A common design approach starts by normalizing the cutoff frequency to 1 radian per second, choosing component ratios that give the desired filter shape (Butterworth, Bessel, Chebyshev), and then scaling all the capacitor values down by a factor of 1/ω_0 to shift the corner frequency to your target. The relationship ω_0 = 2π × f_c converts between angular frequency and hertz.

Second-order filters roll off at 40 dB per decade beyond the corner frequency, twice as steep as a first-order filter. The Bode plot shows the same asymptote intersection principle, but the high-frequency line falls twice as fast.

Cascaded Filter Stages

When you connect multiple identical filter stages in series to get a steeper rolloff, the overall corner frequency shifts lower than the corner frequency of any individual stage. This catches many designers off guard. If you cascade several first-order filters that each have the same cutoff, the combined 3 dB point ends up at a lower frequency because the small losses from each stage compound.

As a rough guideline, the overall corner frequency of a cascaded system is reduced by a factor of about 2.3 compared to the individual stages. To hit a specific overall corner frequency, you need to set each individual stage’s cutoff proportionally higher, then let the cascading effect bring the combined response down to your target.

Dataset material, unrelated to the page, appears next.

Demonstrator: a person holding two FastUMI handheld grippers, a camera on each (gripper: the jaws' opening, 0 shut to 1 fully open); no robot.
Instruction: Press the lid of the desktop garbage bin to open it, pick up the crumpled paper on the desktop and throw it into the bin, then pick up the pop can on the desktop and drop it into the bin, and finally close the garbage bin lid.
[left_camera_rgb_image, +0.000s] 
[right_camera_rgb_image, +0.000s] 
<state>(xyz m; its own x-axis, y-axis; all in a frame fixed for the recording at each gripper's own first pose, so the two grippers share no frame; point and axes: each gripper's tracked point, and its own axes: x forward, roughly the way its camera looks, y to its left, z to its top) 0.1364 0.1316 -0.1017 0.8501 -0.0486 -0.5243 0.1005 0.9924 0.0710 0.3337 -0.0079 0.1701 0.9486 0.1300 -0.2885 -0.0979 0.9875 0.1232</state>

Quick Reference for Common Cases

  • First-order RC filter: ω_c = 1/(RC), or f_c = 1/(2πRC)
  • First-order RL filter: ω_c = R/L, or f_c = R/(2πL)
  • Second-order Sallen-Key: ω_c = 1/√(R1 × R2 × C1 × C2)
  • From a Bode plot: find the intersection of the flat and sloped asymptotes, or measure the point 3 dB below the passband
  • From a transfer function: find where the real and imaginary parts of the denominator are equal, or identify the pole locations

Whichever method you use, the result should agree. The formula, the transfer function pole, the Bode plot asymptote intersection, and the measured 3 dB drop all point to the same frequency. If they don’t line up, check your component tolerances or verify that parasitic capacitance and inductance aren’t shifting the response at higher frequencies.